WORK TASK:
Only one stretch of the data below is needed. Output the lines from the one with "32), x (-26" up to and including the one with "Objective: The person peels", exactly as they stand.

INPUT:
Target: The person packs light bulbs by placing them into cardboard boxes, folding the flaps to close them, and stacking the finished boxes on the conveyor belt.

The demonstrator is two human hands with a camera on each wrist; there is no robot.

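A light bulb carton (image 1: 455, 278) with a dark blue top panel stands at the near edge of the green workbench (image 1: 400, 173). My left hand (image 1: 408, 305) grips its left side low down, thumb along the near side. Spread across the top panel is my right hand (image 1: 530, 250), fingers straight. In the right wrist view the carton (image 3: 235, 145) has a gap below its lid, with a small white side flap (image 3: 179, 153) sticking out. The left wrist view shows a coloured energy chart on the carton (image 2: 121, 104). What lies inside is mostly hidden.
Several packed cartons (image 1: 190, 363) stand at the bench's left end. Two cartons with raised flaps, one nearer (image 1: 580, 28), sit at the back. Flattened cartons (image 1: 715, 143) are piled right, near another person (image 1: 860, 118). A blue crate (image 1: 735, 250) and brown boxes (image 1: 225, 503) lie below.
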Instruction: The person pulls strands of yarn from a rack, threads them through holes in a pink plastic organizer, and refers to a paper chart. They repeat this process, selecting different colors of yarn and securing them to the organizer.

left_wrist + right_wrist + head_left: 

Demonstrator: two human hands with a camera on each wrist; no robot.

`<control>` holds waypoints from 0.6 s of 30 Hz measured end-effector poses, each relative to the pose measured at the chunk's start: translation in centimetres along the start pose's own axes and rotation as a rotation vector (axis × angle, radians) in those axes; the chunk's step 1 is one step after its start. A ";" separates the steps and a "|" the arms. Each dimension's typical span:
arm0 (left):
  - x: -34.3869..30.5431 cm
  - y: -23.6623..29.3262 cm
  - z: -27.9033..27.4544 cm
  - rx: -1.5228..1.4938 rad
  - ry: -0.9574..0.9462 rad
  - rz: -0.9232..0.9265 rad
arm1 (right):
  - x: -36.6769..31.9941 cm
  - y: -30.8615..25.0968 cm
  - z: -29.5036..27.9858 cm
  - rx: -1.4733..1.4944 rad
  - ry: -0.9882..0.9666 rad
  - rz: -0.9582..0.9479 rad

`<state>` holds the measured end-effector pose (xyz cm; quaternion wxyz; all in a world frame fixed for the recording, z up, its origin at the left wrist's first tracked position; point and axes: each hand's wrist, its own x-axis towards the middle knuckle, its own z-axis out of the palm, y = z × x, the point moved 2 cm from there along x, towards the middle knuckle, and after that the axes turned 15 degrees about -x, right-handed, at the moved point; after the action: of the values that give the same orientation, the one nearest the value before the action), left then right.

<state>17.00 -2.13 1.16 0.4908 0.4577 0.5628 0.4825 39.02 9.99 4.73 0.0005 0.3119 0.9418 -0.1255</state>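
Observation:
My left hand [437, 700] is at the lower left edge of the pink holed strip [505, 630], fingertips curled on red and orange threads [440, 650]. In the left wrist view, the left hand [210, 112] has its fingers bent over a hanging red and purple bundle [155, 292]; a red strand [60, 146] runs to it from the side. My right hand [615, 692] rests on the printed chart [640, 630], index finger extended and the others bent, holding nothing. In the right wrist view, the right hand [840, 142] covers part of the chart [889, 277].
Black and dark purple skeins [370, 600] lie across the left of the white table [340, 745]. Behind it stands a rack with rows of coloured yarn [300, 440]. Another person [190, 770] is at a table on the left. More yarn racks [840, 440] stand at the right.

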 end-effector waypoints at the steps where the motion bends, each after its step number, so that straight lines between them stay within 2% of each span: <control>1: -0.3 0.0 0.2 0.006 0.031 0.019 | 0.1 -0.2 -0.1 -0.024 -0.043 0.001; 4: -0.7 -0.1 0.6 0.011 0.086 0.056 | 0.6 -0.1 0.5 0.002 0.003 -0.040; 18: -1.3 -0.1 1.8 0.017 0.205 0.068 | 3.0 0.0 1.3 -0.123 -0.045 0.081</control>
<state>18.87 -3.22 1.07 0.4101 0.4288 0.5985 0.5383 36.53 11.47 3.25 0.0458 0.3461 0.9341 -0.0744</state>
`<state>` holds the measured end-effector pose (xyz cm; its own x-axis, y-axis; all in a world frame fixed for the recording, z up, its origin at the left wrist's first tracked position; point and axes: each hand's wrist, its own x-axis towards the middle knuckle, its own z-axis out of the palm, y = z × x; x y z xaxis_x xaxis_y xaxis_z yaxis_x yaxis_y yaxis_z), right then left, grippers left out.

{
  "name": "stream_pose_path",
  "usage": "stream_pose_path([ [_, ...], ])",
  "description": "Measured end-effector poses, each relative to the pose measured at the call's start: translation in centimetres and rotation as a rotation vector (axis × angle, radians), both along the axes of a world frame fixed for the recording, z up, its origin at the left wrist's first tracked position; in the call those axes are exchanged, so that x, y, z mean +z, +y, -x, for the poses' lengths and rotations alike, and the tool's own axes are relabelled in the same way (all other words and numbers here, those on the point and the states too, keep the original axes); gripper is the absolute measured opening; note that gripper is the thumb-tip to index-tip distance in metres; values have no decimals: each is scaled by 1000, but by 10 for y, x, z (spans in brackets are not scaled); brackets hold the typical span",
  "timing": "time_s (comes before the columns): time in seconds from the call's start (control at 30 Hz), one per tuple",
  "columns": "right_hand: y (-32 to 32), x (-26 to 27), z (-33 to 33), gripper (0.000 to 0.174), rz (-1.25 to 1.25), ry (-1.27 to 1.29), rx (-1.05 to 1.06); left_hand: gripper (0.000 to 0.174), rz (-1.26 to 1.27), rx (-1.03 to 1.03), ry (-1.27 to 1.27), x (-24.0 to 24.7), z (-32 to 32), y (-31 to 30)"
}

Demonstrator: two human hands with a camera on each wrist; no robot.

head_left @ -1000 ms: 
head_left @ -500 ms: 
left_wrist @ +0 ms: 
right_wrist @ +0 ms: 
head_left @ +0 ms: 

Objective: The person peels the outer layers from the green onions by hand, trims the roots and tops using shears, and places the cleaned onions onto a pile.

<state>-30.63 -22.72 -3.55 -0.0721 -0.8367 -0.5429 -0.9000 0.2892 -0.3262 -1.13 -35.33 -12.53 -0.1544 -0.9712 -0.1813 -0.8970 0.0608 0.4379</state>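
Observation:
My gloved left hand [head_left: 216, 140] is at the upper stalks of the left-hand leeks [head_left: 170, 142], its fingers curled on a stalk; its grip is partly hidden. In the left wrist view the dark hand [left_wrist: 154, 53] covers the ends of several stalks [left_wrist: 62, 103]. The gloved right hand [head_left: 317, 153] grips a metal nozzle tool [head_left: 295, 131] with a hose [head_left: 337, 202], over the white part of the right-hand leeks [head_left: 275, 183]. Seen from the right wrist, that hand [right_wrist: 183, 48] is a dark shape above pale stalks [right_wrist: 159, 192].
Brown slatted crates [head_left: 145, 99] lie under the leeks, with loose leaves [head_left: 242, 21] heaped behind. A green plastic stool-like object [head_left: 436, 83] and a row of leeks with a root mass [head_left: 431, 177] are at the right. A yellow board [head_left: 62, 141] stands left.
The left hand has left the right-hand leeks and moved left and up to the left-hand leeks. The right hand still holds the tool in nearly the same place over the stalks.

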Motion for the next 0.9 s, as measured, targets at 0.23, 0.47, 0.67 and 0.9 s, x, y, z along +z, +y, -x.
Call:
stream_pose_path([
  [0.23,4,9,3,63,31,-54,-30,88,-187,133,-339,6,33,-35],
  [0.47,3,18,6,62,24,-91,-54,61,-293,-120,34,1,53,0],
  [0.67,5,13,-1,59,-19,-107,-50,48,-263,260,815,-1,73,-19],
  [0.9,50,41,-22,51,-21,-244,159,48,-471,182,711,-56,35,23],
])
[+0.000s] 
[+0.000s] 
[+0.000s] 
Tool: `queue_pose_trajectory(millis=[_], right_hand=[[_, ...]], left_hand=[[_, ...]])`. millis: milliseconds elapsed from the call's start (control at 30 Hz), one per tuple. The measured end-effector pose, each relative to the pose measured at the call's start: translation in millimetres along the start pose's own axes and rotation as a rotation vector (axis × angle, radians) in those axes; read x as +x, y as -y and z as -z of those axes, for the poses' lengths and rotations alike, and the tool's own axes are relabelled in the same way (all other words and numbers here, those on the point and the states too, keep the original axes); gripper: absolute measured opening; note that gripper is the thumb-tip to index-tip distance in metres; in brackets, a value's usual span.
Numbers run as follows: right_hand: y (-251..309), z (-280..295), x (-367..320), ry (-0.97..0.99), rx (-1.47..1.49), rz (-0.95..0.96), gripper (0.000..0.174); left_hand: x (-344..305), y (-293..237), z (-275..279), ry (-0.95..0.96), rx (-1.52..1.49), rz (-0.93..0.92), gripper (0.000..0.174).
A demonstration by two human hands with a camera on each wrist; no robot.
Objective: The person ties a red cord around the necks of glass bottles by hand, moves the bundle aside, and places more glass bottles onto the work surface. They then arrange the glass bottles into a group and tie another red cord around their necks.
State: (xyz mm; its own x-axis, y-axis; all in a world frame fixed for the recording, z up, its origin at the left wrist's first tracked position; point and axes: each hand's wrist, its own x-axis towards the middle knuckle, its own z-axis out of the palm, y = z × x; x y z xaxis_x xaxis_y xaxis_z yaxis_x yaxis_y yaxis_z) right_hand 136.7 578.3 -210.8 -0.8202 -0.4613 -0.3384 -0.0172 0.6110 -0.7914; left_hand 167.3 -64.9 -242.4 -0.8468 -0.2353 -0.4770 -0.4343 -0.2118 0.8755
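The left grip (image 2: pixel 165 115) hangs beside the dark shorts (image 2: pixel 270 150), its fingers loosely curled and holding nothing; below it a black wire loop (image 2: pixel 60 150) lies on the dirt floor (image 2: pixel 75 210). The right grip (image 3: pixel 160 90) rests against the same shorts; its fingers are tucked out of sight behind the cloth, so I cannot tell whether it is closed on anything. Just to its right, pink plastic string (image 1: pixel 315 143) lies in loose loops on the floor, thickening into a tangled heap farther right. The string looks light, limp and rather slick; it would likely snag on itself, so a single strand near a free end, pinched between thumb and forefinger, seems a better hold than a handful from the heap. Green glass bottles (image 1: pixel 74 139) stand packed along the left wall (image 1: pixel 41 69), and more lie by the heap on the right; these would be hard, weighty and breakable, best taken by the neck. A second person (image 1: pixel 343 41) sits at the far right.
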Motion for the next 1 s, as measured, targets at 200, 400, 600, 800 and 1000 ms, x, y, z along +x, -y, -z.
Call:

SOLUTION TO THIS PROBLEM:
  "columns": "right_hand: y (-32 to 32), x (-26 to 27), z (-33 to 33), gripper (0.000 to 0.174), rz (-1.25 to 1.25), ry (-1.27 to 1.29), rx (-1.05 to 1.06); left_hand: gripper (0.000 to 0.174), rz (-1.26 to 1.27), rx (-1.03 to 1.03), ry (-1.27 to 1.27), x (-24.0 to 24.7), z (-32 to 32), y (-31 to 30)"
}

Demonstrator: two human hands with a camera on each wrist; no robot.

head_left @ -1000 ms: 
head_left @ -500 ms: 
left_wrist @ +0 ms: 
right_wrist @ +0 ms: 
head_left @ +0 ms: 

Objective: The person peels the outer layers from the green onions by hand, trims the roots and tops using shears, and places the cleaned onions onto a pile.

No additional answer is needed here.